The Gitelman syndrome
A genetic defect in the transporter of the distal tubule leads to Gitelman syndrome. The clinical signs are similar to those of Bartter syndrome but milder.
The Liddle syndrome
Here, a gain-of-function mutation leads to a permanently open state of ENaC in the collecting ducts. This is accompanied by hypervolemia, hypertension, hypokalemia, and alkalosis and can be compared to symptoms of high aldosterone secretion, therefore it is also called pseudo hyperaldosteronism.
Pseudohypoaldosteronism type 1
Pseudohypoaldosteronism presents the opposite clinical picture of Liddle’s syndrome. It is characterized by hypovolemia, hypotension, hyperkalemia and acidosis and is based on a loss-of-function mutation of ENaC.
In diabetes insipidus the antidiuretic hormone (ADH) is completely absent or has only limited effect. Thus, there is no incorporation of aquaporins in the collection tube, therefore the re-resorption of water is disturbed. This leads to a greatly increased urinary excretion of 5 to 25 L per day.
A distinction is made between diabetes insipidus centralis and diabetes insipidus renalis. The former is associated with damage of the pituitary gland or hypothalamus, which results in disruption of ADH production. In the second variant, ADH cannot function sufficiently due to defects in the region of the collecting tube.
Renal Tubular Acidosis (RTA or Necrosis, RTN)
Hypoxia or toxic drugs can produce selective damage to the proximal or distal tubule, causing loss of bicarbonate (damage to the proximal tubule) or loss of secretion of Hydrogen ions (damage to the distal tubule).

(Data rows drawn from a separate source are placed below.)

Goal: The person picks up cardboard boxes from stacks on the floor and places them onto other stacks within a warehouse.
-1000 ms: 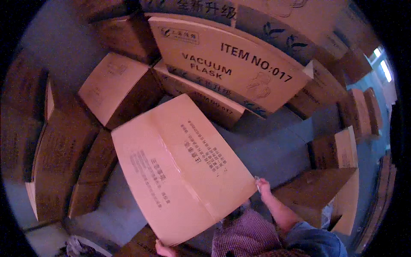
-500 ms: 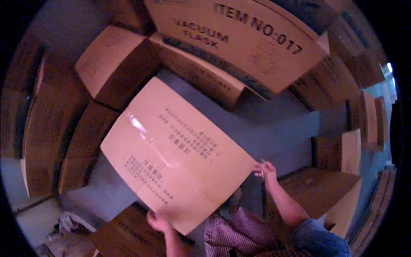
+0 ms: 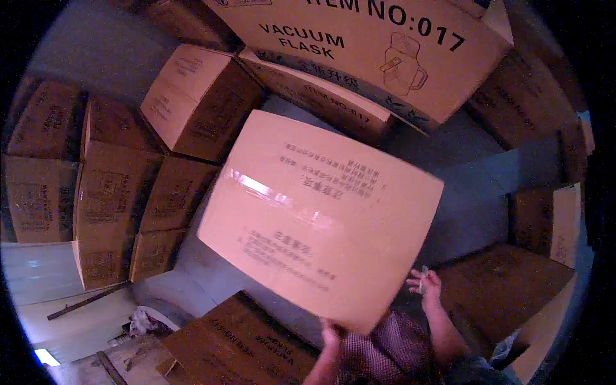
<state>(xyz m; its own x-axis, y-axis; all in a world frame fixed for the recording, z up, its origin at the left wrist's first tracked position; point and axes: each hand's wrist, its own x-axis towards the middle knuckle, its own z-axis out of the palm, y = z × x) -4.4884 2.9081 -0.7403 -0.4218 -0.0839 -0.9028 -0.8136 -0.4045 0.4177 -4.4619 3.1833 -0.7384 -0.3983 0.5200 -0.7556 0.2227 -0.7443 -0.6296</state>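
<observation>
A large closed cardboard carton (image 3: 301,237) fills the middle of the view, its top sealed with shiny clear tape and printed with dark text. My left hand (image 3: 330,340) grips its near edge close to the near corner; the fingers are partly hidden against the carton. My right hand (image 3: 426,287) is beside the carton's right edge, with bent fingers closed around a small pale object that I cannot make out. Whether those fingertips also touch the carton is unclear.
A big printed carton (image 3: 359,45) stands at the far side, and stacked cartons (image 3: 106,199) line the left. Near me are a dark carton (image 3: 237,340) at the left and another carton (image 3: 507,289) at the right. Grey floor (image 3: 471,186) shows beyond the central carton.
The central carton has turned counterclockwise and shifted right in the view. My left hand has moved right along its near side to near the corner; my right hand appears slightly lower and further right.
</observation>
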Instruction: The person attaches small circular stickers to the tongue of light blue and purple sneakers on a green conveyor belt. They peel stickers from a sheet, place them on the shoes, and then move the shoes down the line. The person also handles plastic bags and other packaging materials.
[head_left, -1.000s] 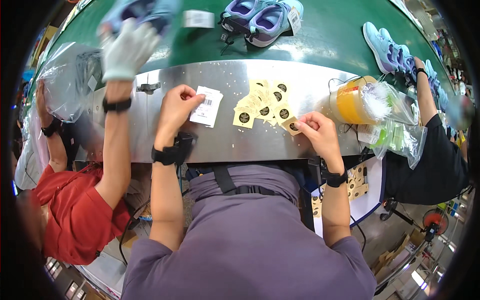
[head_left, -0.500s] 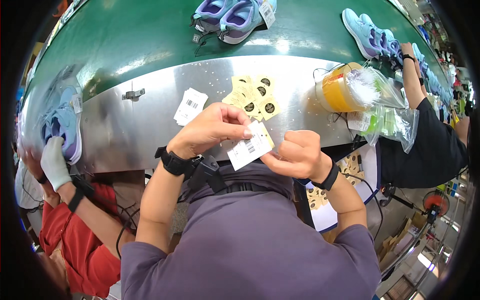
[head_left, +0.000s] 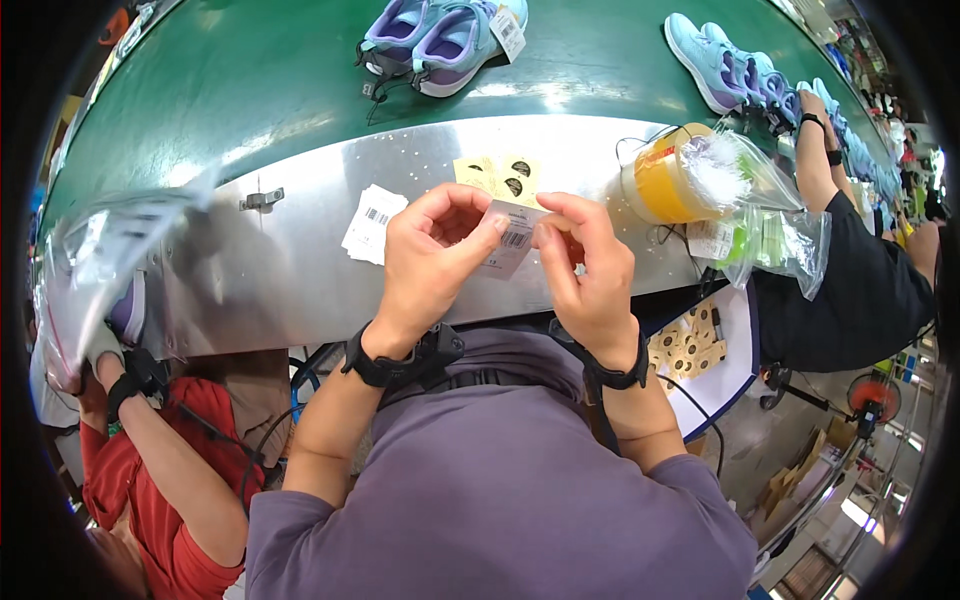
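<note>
In front of my waist, over the edge of the metal ledge, a white hang tag with a barcode (head_left: 511, 243) is held up between both hands. My left hand (head_left: 432, 243) pinches its left side between thumb and fingers. My right hand (head_left: 592, 255) is closed at the tag's upper right edge, thumb and forefinger against it; any string there is too small to make out. Just beyond lie several yellow cards with dark round prints (head_left: 497, 177), partly hidden by my fingers. Left of them rests a fanned pile of white barcode tags (head_left: 372, 224).
Light blue shoes (head_left: 445, 50) stand on the green belt (head_left: 270, 90), with more shoes (head_left: 715, 65) near a co-worker's arm at right. A yellow-banded tub (head_left: 665, 180) and plastic bags (head_left: 790, 250) sit right. A co-worker in red handles a clear bag (head_left: 110, 270) at left.
Both hands have come closer together and turned the tag; my right hand has risen from its lower corner to its upper edge. The left co-worker's clear bag has swung into view over the shoe.
</note>
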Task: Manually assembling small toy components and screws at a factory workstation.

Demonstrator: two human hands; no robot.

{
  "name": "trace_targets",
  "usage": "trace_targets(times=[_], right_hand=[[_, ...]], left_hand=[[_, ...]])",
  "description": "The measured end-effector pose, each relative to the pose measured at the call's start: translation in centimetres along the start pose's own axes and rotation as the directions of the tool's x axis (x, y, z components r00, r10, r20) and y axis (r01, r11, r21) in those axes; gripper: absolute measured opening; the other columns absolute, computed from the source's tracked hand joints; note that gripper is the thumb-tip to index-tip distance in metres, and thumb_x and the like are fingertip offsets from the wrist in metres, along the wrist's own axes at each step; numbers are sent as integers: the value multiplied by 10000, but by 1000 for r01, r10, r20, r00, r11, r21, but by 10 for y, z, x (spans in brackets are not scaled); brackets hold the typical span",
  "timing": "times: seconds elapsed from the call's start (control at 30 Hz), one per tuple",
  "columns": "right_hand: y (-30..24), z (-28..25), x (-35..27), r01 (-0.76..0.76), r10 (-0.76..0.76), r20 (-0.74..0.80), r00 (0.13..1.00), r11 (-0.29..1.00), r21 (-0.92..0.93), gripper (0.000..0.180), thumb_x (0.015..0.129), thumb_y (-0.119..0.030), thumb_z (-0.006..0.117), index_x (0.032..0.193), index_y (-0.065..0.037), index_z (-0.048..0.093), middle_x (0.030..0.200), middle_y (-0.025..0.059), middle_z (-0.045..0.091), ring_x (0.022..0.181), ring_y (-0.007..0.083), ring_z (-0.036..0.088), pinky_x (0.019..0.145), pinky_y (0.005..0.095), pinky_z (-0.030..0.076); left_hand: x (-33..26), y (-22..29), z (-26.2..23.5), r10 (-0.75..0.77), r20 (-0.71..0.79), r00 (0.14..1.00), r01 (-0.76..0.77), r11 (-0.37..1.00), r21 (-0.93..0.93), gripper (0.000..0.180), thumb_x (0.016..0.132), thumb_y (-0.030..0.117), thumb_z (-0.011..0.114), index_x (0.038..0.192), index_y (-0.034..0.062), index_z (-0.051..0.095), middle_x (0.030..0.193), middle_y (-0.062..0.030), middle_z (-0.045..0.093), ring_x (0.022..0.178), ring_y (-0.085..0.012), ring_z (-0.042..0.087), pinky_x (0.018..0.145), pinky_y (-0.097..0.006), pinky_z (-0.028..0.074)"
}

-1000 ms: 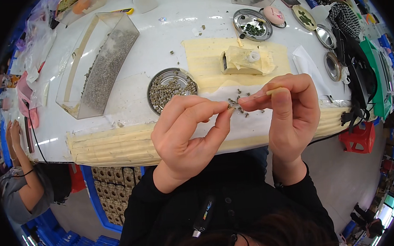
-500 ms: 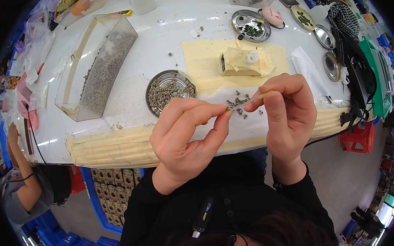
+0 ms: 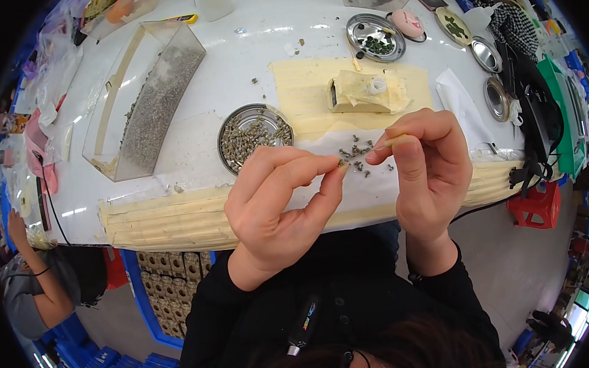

Popular Exam Questions on Renal Physiology
The solutions can be found below the references.
1. Which of the following is correct? The term renal autoregulation describes the ability of the kidney…
- …to maintain the RBF and GFR in a certain range, regardless of the blood pressure constant.
- …counteract a rise in blood pressure through vasodilation.
- …to constrict the capillaries, in order to reduce the RBF.
- …to decrease the GFR and RBF in an autoregulation range, when the blood pressure rises.
- …increase the GFR and RBF in an autoregulation range, when the blood pressure drops.
2. The Renin-Angiotensin-Aldosterone System (RAAS) system serves blood pressure regulation. Which is most true? It works via…
- …the splitting of ANG I to ANG II.
- …the release of renin and the subsequent cleavage of angiotensinogen.
- …the production of EPO and the possibility of increased oxygen transport.
- …suppression of aldosterone production.
- …natural inhibition of the angiotensin converting enzyme with ACE inhibitors.
3. Renal clearance refers to…
- …the amount of plasma volume completely cleared from a particular substance per time.
- …the amount of the plasma volume completely cleared from all substances.
- …the quantity of substances that can be removed from a determined volume of plasma per unit of time.
- …the quantity of substances that are excreted in the urine per unit of time.
- …the amount of plasma volume, which is excreted with the urine per unit of time.